Application Lifecycle Management Tools for .NET Development
What I would like to get is this: I want to create an Application Lifecycle Management (ALM) environment surrounding the vs2008 sp1. (My company is short on money).
I want everything: CI, BugTracking, taskbar, Wiki, Source control ... all integrate.
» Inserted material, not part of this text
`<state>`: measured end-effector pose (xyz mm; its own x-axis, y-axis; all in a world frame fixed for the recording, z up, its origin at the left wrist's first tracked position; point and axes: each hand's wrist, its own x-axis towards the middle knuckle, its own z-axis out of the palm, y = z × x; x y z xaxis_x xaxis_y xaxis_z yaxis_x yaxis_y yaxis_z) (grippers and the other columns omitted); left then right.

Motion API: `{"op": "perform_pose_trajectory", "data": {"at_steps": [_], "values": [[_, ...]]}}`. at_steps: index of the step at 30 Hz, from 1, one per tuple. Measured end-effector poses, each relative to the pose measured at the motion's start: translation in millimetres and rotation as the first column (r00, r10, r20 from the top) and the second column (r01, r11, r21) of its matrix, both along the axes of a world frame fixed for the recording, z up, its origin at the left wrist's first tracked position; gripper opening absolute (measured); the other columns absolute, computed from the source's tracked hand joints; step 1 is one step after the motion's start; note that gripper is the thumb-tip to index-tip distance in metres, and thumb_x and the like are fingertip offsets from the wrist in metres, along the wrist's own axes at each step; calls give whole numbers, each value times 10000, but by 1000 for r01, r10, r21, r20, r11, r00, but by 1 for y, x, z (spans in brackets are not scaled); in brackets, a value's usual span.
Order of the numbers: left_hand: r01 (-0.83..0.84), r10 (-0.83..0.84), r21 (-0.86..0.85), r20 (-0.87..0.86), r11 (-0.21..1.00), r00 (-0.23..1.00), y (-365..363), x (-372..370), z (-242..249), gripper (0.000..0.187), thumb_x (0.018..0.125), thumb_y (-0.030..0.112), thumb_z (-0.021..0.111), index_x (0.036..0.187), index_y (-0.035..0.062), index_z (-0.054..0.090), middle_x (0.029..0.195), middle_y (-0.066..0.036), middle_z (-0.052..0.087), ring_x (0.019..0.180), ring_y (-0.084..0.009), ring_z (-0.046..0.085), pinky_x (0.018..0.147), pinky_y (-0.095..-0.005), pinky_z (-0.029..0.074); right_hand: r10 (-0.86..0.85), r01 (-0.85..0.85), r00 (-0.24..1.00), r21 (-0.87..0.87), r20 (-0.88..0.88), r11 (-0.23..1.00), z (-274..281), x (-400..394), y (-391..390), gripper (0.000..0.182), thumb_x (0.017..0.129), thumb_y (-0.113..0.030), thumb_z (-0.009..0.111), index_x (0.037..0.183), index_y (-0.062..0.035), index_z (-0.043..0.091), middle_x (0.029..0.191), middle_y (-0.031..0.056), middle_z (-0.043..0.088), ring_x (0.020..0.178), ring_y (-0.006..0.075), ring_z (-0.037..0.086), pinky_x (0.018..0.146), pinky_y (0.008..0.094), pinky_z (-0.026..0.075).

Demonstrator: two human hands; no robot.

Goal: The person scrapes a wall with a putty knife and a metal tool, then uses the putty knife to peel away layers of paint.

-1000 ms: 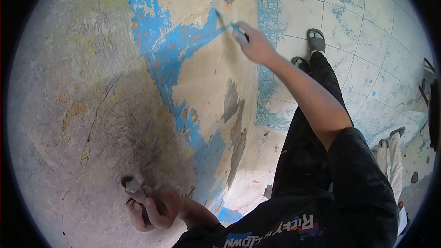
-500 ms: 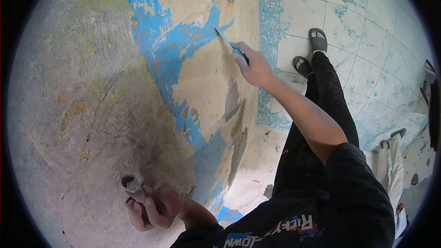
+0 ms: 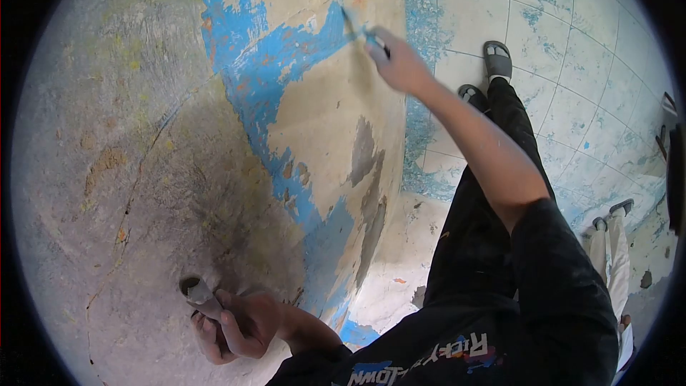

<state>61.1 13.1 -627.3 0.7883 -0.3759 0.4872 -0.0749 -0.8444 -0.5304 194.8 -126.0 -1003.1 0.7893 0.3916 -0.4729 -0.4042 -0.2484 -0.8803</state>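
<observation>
My right hand (image 3: 400, 63) is closed round the handle of a scraper (image 3: 349, 23). Its thin blade, blurred by motion, lies over the border between blue paint (image 3: 304, 48) and the cream layer (image 3: 321, 104) on the wall. At the lower left, my left hand (image 3: 239, 325) grips a grey, dusty, tube-like piece (image 3: 205, 302) with a dark rounded end. The kind of thing it is I cannot tell. That hand is close to the bare grey part of the wall (image 3: 164, 207).
Paint flakes (image 3: 420, 100) lie along the wall's foot on the pale tiled floor (image 3: 557, 64). My sandalled feet (image 3: 498, 61) stand on the tiles. Another person's light-trousered legs (image 3: 618, 257) show at the right. Grey patches (image 3: 363, 150) break the cream layer.
My right hand and the scraper have shifted up in the view, and the blade has swung steeper. My left hand has moved slightly left with the grey piece.
</observation>
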Motion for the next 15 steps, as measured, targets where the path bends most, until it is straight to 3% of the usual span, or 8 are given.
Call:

If I had some kind of contraction management tools it would be better.
Any recommendation?
Thanks in advance.
- SharpDevelop or visual studio 2008 express for IDE
- Subversion for version control. (With turtle svn and ankhsvn for clients with visual svn server )
- .Net cruise control for continuous integration
- NUnit for unit tests
- BugTracker.net or Trac for the defect database (Trac also has a wiki)
- ScrewTurn for a separate wiki.
This is pretty much the setting we have.
If you have the full version of visual studio 2008 and not the express version, it integrates the built-in MSTest much better than NUnit, and cruise control also supports MSTest.
BugTracker.net and Trac have subversion integration (although IIRC tracing is a little weird to tweak). The getting to be tracked with Trac is that it doesn't support a lot of projects very well, so we went to BugTracker.net at the end. (This may have changed, I know this was planned for a future release when we last looked at it 6 months ago)
It may not fill in the "everything integrating" part, but the next set of tools should take you quite a bit:
- Visual Studio 2008 Express
- TestDriven.NET (won't work as an add-on to VS I guess, but will work well with CC.NET)
- Subversion
- TortoiseSVN
- CruiseControl.NET
As far as bugtracking goes, I haven't used any OS drivers, so I'm leaving that for others to suggest.
http://msdn.microsoft.com/vstudio/express/
http://monodevelop.com/
Source control:
- SubVersion
- Git
and two widely used open source tools. Then look for integration to select other tools.
I would use the following tools:
- IDE: SharpDevelop
- Source Control: SVN and TortoiseSVN
- Bug Tracking, wiki, ...: Redmine
In terms of checking code quality, examining architecture, code versions, etc., you can take a look at NDepend . It is a commercial tool, but comes with a free limited version, free for OSS and Academics projects.